TASK GOAL >> When you copy the material below, keep every line exact and drop the pictures.

AVAILABLE DATA >>
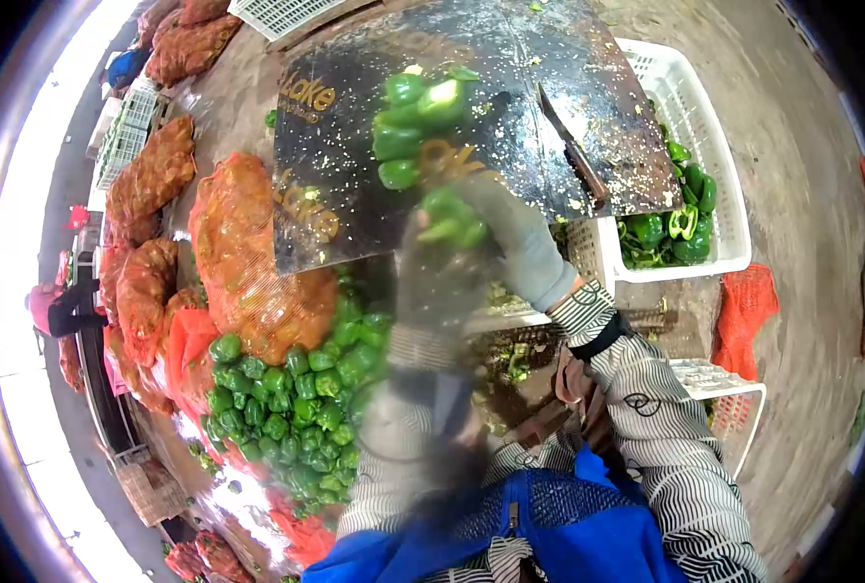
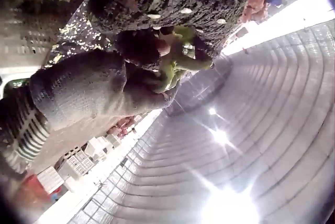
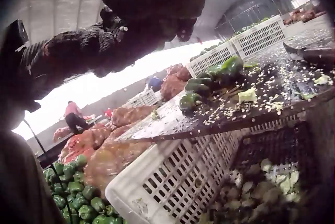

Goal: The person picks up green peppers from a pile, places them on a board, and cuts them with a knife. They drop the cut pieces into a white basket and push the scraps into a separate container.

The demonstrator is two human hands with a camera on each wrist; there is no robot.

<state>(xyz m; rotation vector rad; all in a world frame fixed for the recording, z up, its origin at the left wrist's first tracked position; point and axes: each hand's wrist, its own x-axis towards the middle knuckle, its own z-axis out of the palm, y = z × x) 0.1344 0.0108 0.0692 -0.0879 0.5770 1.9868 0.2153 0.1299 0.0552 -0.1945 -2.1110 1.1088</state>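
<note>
In the head view, a green bell pepper (image 1: 452, 220) is between both gloved hands, just past the near edge of the dark board (image 1: 355, 223). My left hand (image 1: 442, 282) is blurred and grips the pepper from the left. My right hand (image 1: 522, 238), in a grey glove, holds it from the right. The left wrist view shows the pepper (image 2: 180, 61) as pale green, opened flesh, with a bare fingertip of the left hand (image 2: 157, 4) against it. Beyond the hands, several whole green peppers (image 1: 398, 141) sit in a row on the board. A knife (image 1: 573, 151) lies to their right.
A white crate (image 1: 729, 185) with cut peppers stands right of the board. Below the board is a crate (image 3: 172, 182) with scraps. Left are a heap of green peppers (image 1: 287, 398) and stuffed orange mesh sacks (image 1: 248, 262). Seeds litter the board. Another person (image 3: 74, 115) is far off.
</note>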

RESULT OF THE EXERCISE >>
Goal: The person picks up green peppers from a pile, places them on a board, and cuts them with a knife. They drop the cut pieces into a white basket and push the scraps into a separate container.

The demonstrator is two human hands with a camera on each wrist; there is no robot.

<state>(xyz m; rotation vector rad; all in a world frame fixed for the recording, z up, its origin at the left wrist's first tracked position; point and axes: each hand's wrist, its own x-axis towards the middle knuckle, its own z-axis out of the palm, y = z × x) 0.1344 0.0108 0.0692 -0.0879 0.5770 1.9868 0.2153 0.1299 0.0552 -0.1945 -2.1110 1.1088</state>
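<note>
In the head view, a green bell pepper (image 1: 452, 220) is between both gloved hands, just past the near edge of the dark board (image 1: 355, 223). My left hand (image 1: 442, 282) is blurred and grips the pepper from the left. My right hand (image 1: 522, 238), in a grey glove, holds it from the right. The left wrist view shows the pepper (image 2: 180, 61) as pale green, opened flesh, with a bare fingertip of the left hand (image 2: 157, 4) against it. Beyond the hands, several whole green peppers (image 1: 398, 141) sit in a row on the board. A knife (image 1: 573, 151) lies to their right.
A white crate (image 1: 729, 185) with cut peppers stands right of the board. Below the board is a crate (image 3: 172, 182) with scraps. Left are a heap of green peppers (image 1: 287, 398) and stuffed orange mesh sacks (image 1: 248, 262). Seeds litter the board. Another person (image 3: 74, 115) is far off.
</note>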

Nothing more remains to be added to this answer.